И одновременно готовилась к печати наша со Щегловым статья (“Структурная поэтика – порождающая поэтика”),[15]
публицистические пассажи которой были проникнуты полемикой, так сказать, на два фронта – против традиционного официального литературоведения и против эксцессов“структурной и семиотической мысли …, которая часто не идет дальше более или менее хитроумной транслитерации банальных или приблизительных представлений. Это, в сущности, не удивительно, если учесть, что многие из таких работ являются результатом массовой фабрикации, приурочиваемой ко дням малых и больших семиотических праздников, когда всем желающим предоставляется возможность отлить свои читательские впечатления в научную бронзу”.

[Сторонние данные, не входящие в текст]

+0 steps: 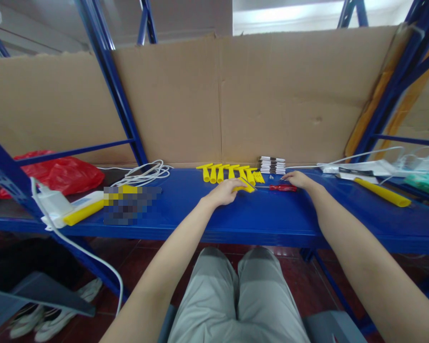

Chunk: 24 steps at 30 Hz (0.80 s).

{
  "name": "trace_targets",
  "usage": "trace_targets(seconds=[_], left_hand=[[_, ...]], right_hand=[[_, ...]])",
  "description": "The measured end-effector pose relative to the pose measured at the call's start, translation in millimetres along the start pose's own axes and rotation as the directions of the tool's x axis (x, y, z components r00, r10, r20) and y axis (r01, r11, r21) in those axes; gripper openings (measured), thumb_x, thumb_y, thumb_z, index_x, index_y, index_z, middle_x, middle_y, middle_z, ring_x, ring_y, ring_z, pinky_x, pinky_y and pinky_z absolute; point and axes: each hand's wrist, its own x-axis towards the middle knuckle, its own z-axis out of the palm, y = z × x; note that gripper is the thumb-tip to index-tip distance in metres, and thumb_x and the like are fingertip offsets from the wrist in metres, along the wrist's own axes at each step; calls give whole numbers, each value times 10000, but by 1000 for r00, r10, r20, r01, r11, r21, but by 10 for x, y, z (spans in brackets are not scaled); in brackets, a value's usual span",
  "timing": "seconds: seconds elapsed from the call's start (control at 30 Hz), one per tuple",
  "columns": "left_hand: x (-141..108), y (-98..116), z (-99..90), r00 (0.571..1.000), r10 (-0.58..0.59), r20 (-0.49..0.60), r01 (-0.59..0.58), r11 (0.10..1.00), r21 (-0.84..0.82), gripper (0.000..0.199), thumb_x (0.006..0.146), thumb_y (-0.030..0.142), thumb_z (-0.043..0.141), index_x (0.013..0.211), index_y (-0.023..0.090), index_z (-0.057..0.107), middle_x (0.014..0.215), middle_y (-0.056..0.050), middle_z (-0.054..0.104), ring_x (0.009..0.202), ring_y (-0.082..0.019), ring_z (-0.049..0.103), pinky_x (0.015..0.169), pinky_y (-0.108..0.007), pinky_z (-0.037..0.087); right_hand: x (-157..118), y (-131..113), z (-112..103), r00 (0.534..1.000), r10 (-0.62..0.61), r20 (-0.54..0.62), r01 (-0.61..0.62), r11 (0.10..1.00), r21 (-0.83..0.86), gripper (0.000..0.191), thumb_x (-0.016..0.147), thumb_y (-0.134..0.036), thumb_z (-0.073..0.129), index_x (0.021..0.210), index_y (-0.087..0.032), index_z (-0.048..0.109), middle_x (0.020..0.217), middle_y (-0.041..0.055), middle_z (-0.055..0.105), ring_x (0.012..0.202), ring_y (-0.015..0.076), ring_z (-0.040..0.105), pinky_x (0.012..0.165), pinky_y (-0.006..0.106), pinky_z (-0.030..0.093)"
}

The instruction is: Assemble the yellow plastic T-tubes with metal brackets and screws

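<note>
My left hand (223, 192) is closed on a yellow plastic piece (246, 185), held just above the blue shelf top. A thin dark line, perhaps a blade, lies along that piece. My right hand (298, 179) reaches to the back, thumb and fingertips pinched together near the shelf surface. Whatever sits between them is too small to make out. Tiny metal bits (271, 177) lie just left of those fingertips. Between both hands is a screwdriver (283, 188) with a red handle, its shaft pointing left. Behind my left hand stand several yellow T-shaped plastic pieces (220, 174) in a row.
Small yellow parts (259, 177) and a stack of white pieces (272, 165) sit near the cardboard backing (271, 95). A yellow tube (382, 192) lies at right. Leftward are a coiled white cable (146, 173), a white-and-yellow device (86, 209) and a red bag (60, 174).
</note>
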Motion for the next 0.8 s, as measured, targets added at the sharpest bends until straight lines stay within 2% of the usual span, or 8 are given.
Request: trace_targets(seconds=[0.27,0.47,0.63,0.8], left_hand=[[-4,3,-1,1000,-9,1,9,1000,-11,401,788,5,495,1083,201,682,1176,-50,684,1112,-181,619,1024,-370,458],[-6,20,-5,998,-49,26,49,999,-21,409,779,-1,511,1099,196,674,1195,-56,675,1123,-187,612,1038,-378,444],[-6,17,-4,999,-28,23,29,999,-22,416,774,-7,503,1094,193,677,1197,-56,676,1114,-182,618,1029,-374,453],[-7,24,-10,999,-30,19,31,999,-26,405,779,3,504,1090,194,679,1197,-56,677,1111,-185,620,1022,-371,460]], right_hand=[[-100,-135,-62,1000,0,-5,1,1000,22,258,693,-29,527,785,-155,733,920,61,747,812,165,674,733,199,491],[-133,-213,-80,999,34,-6,-34,999,-38,101,712,-103,605,712,-141,700,732,57,714,640,154,632,602,212,469],[-123,-230,-87,995,82,55,-81,997,-14,141,687,-57,576,618,-146,661,573,9,640,525,119,567,561,206,455],[-102,-204,-93,988,105,114,-108,994,19,203,650,-37,560,507,-176,597,498,-15,591,481,109,530,528,203,447]])
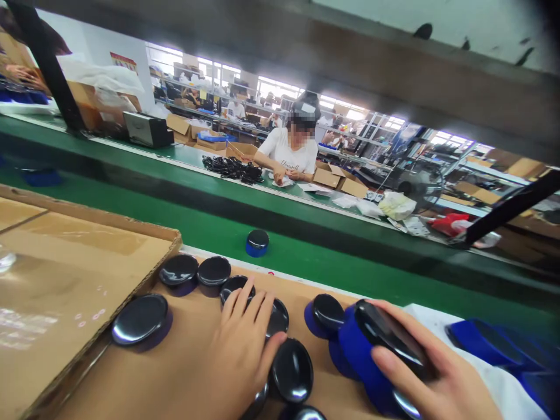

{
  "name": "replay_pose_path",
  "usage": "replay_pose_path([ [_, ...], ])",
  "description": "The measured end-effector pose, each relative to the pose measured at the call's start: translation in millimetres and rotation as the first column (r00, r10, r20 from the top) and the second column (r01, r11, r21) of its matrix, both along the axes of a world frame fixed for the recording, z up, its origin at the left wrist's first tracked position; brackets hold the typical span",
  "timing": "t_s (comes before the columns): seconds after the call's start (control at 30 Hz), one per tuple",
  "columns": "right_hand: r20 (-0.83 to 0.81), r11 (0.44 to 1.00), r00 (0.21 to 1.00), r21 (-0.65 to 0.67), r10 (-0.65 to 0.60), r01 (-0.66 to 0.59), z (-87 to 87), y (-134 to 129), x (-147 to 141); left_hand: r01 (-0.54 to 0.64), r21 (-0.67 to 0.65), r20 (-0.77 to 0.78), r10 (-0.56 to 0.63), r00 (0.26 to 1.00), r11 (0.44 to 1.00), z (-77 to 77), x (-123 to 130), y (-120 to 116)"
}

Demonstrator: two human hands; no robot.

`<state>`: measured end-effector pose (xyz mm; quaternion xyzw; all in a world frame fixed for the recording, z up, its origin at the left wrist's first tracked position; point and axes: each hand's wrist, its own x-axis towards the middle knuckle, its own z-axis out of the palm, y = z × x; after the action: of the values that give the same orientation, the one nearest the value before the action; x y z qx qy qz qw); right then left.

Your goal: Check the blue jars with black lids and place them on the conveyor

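Several round blue pucks with glossy black tops lie on a cardboard sheet [184, 361] in front of me. My left hand [242, 344] lies flat, fingers spread, over a cluster of them, touching one puck [234, 287] at the fingertips and another [292, 370] by the thumb. My right hand [431, 373] grips a tilted blue puck [376, 344], fingers wrapped over its black top. One lone puck [257, 242] stands on the green conveyor belt [332, 259] beyond the cardboard.
A taped cardboard box [65, 274] sits at my left. Blue trays [503, 344] lie at the right. Across the belt a person in a white shirt [291, 153] works beside a pile of black cables [231, 169], cartons and bags.
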<state>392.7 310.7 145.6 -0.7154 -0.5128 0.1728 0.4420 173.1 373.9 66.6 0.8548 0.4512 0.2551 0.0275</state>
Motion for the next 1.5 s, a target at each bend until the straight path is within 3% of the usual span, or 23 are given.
replay_pose_path([
  [0.07,0.238,0.993,0.965,-0.068,0.114,-0.100,-1.5,33.8,16.6,0.010,-0.019,-0.007,-0.010,1.000,1.000,1.9,-0.7,0.8],
  [0.13,0.334,0.993,0.936,-0.063,0.111,-0.096,-6.9,80.3,27.8,0.018,-0.047,-0.009,-0.018,1.000,0.999,3.1,-1.9,1.7],
  [0.23,0.392,0.975,0.915,-0.223,0.100,-0.011,-22.4,146.4,37.0,0.032,-0.095,-0.008,-0.032,0.999,0.995,5.2,-3.5,3.2],
  [0.33,0.417,0.942,0.901,-0.333,0.118,0.031,-32.6,176.4,38.8,0.036,-0.135,-0.003,-0.037,0.999,0.990,9.1,-4.4,3.7],
  [0.43,0.454,0.947,0.873,-0.321,0.179,-0.027,-22.8,159.6,30.4,0.055,-0.169,0.005,-0.055,0.998,0.984,14.6,-6.4,2.7],
  [0.6,0.379,0.915,0.841,-0.273,0.386,-0.296,4.0,75.5,-9.3,0.150,-0.255,0.040,-0.144,0.989,0.955,21.8,-17.7,0.4],
  [0.73,0.183,0.867,0.855,-0.225,0.486,-0.445,-14.6,36.5,-52.0,0.194,-0.299,0.107,-0.170,0.980,0.934,21.1,-24.4,-1.9],
  [0.9,-0.046,0.769,0.789,-0.193,0.613,-0.609,-41.6,48.7,-77.8,0.168,-0.273,0.299,-0.082,0.951,0.947,17.1,-20.0,-1.9],
  [1.07,-0.107,0.825,0.844,-0.176,0.526,-0.537,-46.2,58.7,-77.2,0.081,-0.314,0.491,0.089,0.867,0.946,23.5,-17.6,0.6],
  [1.23,-0.161,0.924,0.918,-0.073,0.361,-0.376,-43.9,57.7,-70.1,0.137,-0.367,0.567,0.105,0.817,0.920,27.3,-18.0,-0.5],
  [1.33,-0.311,0.964,0.918,-0.022,0.245,-0.265,-34.4,52.6,-64.5,0.235,-0.395,0.565,0.033,0.824,0.888,29.7,-19.8,-4.9],
  [1.5,-0.590,0.935,0.746,0.045,0.309,-0.352,-21.2,32.7,-66.8,0.522,-0.432,0.592,-0.206,0.779,0.736,44.6,-19.2,-13.8],
])
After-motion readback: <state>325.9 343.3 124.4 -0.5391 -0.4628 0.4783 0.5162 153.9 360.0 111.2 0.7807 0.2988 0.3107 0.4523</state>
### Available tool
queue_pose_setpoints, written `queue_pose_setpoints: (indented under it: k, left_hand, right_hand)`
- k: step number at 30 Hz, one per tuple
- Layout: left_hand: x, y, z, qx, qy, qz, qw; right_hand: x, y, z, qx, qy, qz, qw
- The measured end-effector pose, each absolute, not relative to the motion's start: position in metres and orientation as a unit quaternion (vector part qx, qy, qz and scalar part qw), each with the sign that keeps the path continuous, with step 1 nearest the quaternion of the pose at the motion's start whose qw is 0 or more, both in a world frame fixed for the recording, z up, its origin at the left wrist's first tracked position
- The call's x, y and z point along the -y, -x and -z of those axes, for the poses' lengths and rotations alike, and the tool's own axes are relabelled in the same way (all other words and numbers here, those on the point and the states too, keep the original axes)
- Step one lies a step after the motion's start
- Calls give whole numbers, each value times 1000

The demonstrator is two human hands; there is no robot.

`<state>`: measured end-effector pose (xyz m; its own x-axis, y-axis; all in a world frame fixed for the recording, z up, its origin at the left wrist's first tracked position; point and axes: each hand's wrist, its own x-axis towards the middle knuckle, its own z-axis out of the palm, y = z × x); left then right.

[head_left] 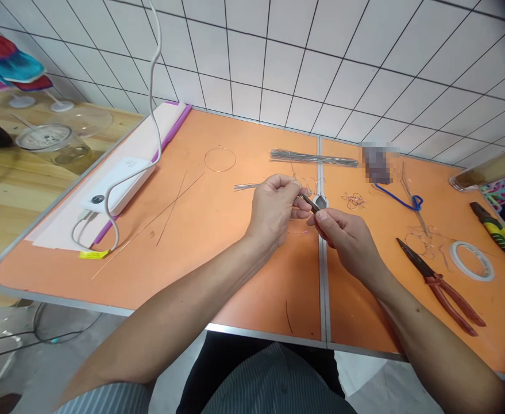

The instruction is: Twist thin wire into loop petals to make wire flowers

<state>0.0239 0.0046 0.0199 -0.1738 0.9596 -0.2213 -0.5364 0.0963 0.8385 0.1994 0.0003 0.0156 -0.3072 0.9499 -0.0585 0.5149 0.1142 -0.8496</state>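
Observation:
Over the middle of the orange table [252, 287], my left hand [274, 207] is closed in a pinch, its fingertips on something thin and wire-like, partly hidden. Meeting it from the right, my right hand [342, 233] is closed round a small dark tool [309, 202], whose tip reaches to the left fingertips. Fine loops of wire [308, 185] show just behind the fingers. A few straight wires [244, 187] stick out past the left hand, and a longer bundle of grey wires [312, 158] lies farther back.
Red-handled pliers [444, 290], a white tape roll [471, 260] and a yellow-black cutter [500, 233] lie right. A blue wire [396, 196] is at back right. Left are a wire ring [220, 160], long thin wires, and a white power bank [116, 187] with its cable.

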Motion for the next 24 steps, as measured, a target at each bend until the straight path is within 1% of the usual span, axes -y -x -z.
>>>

Зайдя к В. В. по делу от В. Ю. Розенцвейга (готовилась большая статья Иванова о кибернетической лингвистике и поэтике в юбилейный, к 50-летию советской власти, том “Кибернетика на службе коммунизму”), я показал ему свои рукописные материалы – с тем, чтобы прекратить некрасивую ситуацию, когда я распространял нечто критическое о нем за его спиной. Одновременно произошел и своего рода принципиальный разговор по поводу его статьи о кибернетической лингвистике, где главное место отводилось Флоренскому. Он спросил о моем мнении, и, слово за слово, я сказал, что предпочитаю точный, работающий, поистине машинный подход Мельчука (с которым мы тогда занимались лексическими функциями) его размытым рассуждениям вокруг да около (хотя и понимаю кайф прославления репрессированного попа под флагом октябрьских торжеств).
Возможно, я был неправ по сути дела и, при всем почтении к учителю, бестактен, возможно, непростительны были личные хохмы по его адресу в “Who Is Who”, но эффект превзошел все ожидания. В. В. в грубой форме прервал со мной все отношения, опубликовал в “Вопросах литературы” собственную статью, где назвал наши разборы “полупародийными” (в чем я не видел и не вижу большой беды: литературоведение и должно моделировать, т. е. научными средствами пародировать, свои объекты, т. е. быть в буквальном смысле полу-пародией) и в дальнейшем ни разу, даже после примирения, не предложил мне выступить или напечататься где-либо под его эгидой. В сущности, как и пристало советскому вельможе, он объявил меня чем-то вроде врага народа – в рамках своих полуантиистеблишментских возможностей. Я говорю “полуанти”, ибо в качестве заведующего сектором академического института он, несмотря на свою диссидентскую опальность, располагал значительной официальной властью.
Что политические ярлыки помянуты здесь не всуе, видно из того, каким образом произошло наше тогдашнее примирение. Ровно через два года, осенью 1968 года, после вторжения в Чехословакию, на работе меня стали прорабатывать за подписанство и пытались уволить с работы (что не удалось благодаря поддержке коллег, иногда героической[16]
). При очередной случайной встрече[17] В. В. Иванов подошел ко мне, приветливо пожал мне руку и заговорил со мной на “ты” – как ни в чем не бывало. Он, видимо, реабилитировал меня как обретшего лавры мученика совести. Когда я рассказал об этом общему коллеге (в дальнейшем эмигрировавшему одним из первых), тот не стал его защищать, а сказал: “Что ты хочешь? Плохая страна. Плохая власть. Плохие диссиденты…”Зависть
С Юрием Иосифовичем Левиным я познакомился на заре нашей семиотической юности, году в 1960-м. Знакомство было сначала чисто профессиональным, но потом перешло в приятельство – по моей прямолинейной инициативе, когда после отъезда в Израиль Димы Сегала, с которым он был особенно близок, я предложил ему более тесное общение, каковое до известной степени и наладилось. Оно продолжалось до моей собственной эмиграции, но в постперестроечный период не возобновилось, несмотря на совместные попытки его реанимировать в ходе моих наездов в Россию.